A day in the life of a juror

Photo by Dónal Lucey

The letter takes you by complete surprise. You assume it is just another letter from God knows whom. But when your eyes spot the ‘Central Criminal Courts of Justice’ stamp on the back you begin to panic. What could I have done? Did I forget to pay for the Tv license or drive away from the garage without paying for petrol?

No. The letter is opened and the dreaded words “You have been summoned for Jury Duty at the Central Criminal Courts of Justice” are revealed. Suddenly you find yourself wishing the letter had been about the Tv license or forgetting to pay for petrol.

Most people believe jury service is a doss week, an excuse to get paid for doing nothing. I’d beg to differ. In fact, the majority of the time you’re sitting around drinking coffee and wishing the day would finally end.
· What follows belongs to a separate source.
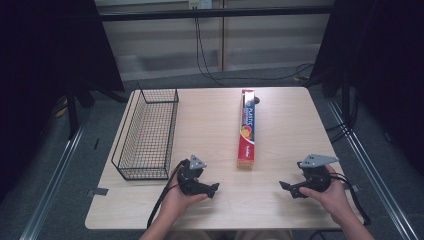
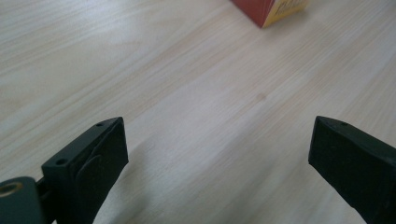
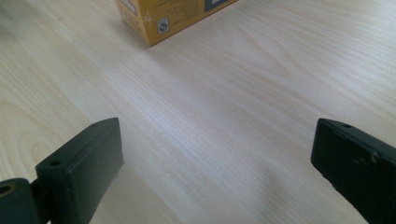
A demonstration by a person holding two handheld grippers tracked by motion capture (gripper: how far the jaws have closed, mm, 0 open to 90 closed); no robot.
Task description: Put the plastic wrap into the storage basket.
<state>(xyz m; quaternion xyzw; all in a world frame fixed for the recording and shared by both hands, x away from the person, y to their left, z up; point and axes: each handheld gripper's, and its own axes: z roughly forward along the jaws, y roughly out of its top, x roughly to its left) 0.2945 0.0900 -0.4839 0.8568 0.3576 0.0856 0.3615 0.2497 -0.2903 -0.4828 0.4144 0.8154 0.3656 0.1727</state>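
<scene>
Jaws gape over pale wood table (image 1: 210,135), dark curtains around.

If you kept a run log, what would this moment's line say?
left hand-held gripper: open, empty | right hand-held gripper: open, empty | long red box: flat on table between them, untouched | wire basket: left, empty

Soft overhead light brightens the table (image 1: 210,125) against dark surroundings, pale glare near its far edge, close-ups slightly blurred.
</scene>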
Every day is like Groundhog Day. You walk in through large glass doors and are greeted by metal detectors and bag scanners. Once you’ve passed through security, you then have to check in for roll call. This process involves calling out every person’s name that was summoned for jury duty, which means calling out approximately 200 peoples names. Every person reacts with surprise, as though they were not expecting their name to be called and wish that somehow there has been a mistake and they might somehow be sent home to get on with their lives.

After roll call, half the people in the room flood out and go straight to the smoking area.  This is an area that was once empty but now looks like a tin of sardines. There are people crammed into every corner. The other half slowly rises and head toward the complementary coffee stand, the queue standing the length of the room.

All of a sudden the room goes eerily quiet as the jury controller calls out that “the judge will be appearing on the screen so please take your seats and make sure you can see the television clearly”. On a screen that was once a blank appears a judge in a white wig, looking very serious.

If your name is called you must wait in line until fourteen jurors have been picked.  You then walk behind a jury controller into the courts, where the judge is sat upon a tall podium. The defendant is left of the judge and you are brought to the right . You are then told the charges that have been put against the defendant and how long the case is estimated to last. We were only dealing with a minor charge so the maximum time we would have to attend the courts for is six to seven days.

If you are called into the courts the defendant has the right to challenge you, which means that you have been eliminated from the jury panel for that particular case. As the jurors who have been challenged walk back into the waiting areas you can just see a look of relief spread across their face.

This process lasts four long days and if you were picked for jury service in the courts you must attend for the duration of the case. If you are lucky enough to make it through the four days without being picked, you are no longer required to attend the courts, and are free to go. Attending jury service was a very interesting and unique experience. Its very time consuming, however it is worth the time to see the court process and to see how jurors are picked.